7.8 PUSAR Section 6.4.1.1.2 states that diesel generator loads remain unchanged for a LOCA, and Section 6.1.1 states that the existing emergency power system is adequate.
UFSAR Section 9.5.4 states "The standby diesel generator (SDG) fuel oil storage and transfer system provides onsite storage for at least 7 days of operation to all SDGs as they operate at their full operating loads as described in SDG loading calculation E-9(Q)."
Explain how the proposed power uprate will affect the SDG loading sequence and the duration of the SDG loads for postulated accident conditions, and describe the impact that this will have on the SDG fuel oil inventory that is required to support seven days of SDG operation. Explain how the required inventory is assured by the existing Technical Specification requirements, including consideration of usable fuel oil storage tank volume and measurement uncertainties.
- 8) SG Tube Integrity & Chem. Eng Br (CSGB) 8.1 Section 3.11 of the PUSAR states that there are slight changes in Reactor Water Cleanup (RWCU) system operating conditions due to a decrease in inlet temperature and increase in operating pressure. Please provide the magnitude of these changes.
8.2 Section 3.11 of the PUSAR concludes that at power uprate conditions the RWCU system will perform adequately at the present flow rate. Please discuss the aspects of the system that were evaluated and the parameters evaluated to reach this conclusion (for example, the effects of changes in temperature, pressure, chemistry, and flow rate on heat exchanger heat transfer and materials).
8.3 According to PUSAR Section 3.11, the concentration of iron in the reactor water is expected to increase from 16 ppb to 19 ppb, but that this is within the design chemistry limits and does not affect performance of the RWCU system. Please discuss the remaining margin between the expected iron level and the design limit.

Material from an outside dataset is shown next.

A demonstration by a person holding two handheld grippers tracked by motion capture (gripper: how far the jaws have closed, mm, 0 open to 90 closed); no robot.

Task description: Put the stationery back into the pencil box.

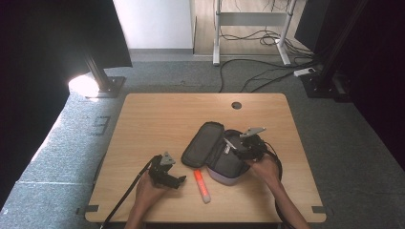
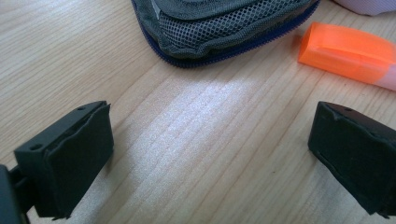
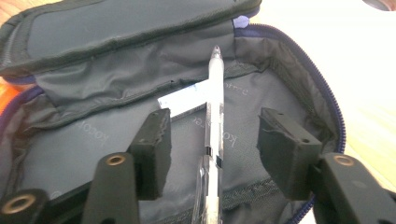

8.4 PUSAR Sections 3.11 and 4.1.3 state that some containment isolation valves have reduced operating margins but remain capable of performing their isolation function.
Please discuss how the operating margin is reduced by the proposed power uprate and by how much.
8.5 According to Section 3.11 of the PUSAR, the proposed power uprate would cause an increase in the filter/demineralizer backwash frequency. Please discuss the amount of the increase relative to the capacity for processing liquid and solid radwaste.
8.6 According to NRC Regulatory Guide 1.183, the analysis release duration for a LOCA is 30 days, and a pH greater than 7 will prevent iodine re-evolution. The suppression pool pH analysis provided to the staff in 2001, which was part of a request to use an alternate source term, was performed for a power level of 3458 MWth. Please discuss whether the pH analysis bounds conditions at the proposed EPU power level of 3840 MWth. If the previously analysis does not bound the proposed EPU conditions, please provide an updated evaluation showing the suppression pool pH will be greater than 7 for the 30-day LOCA period.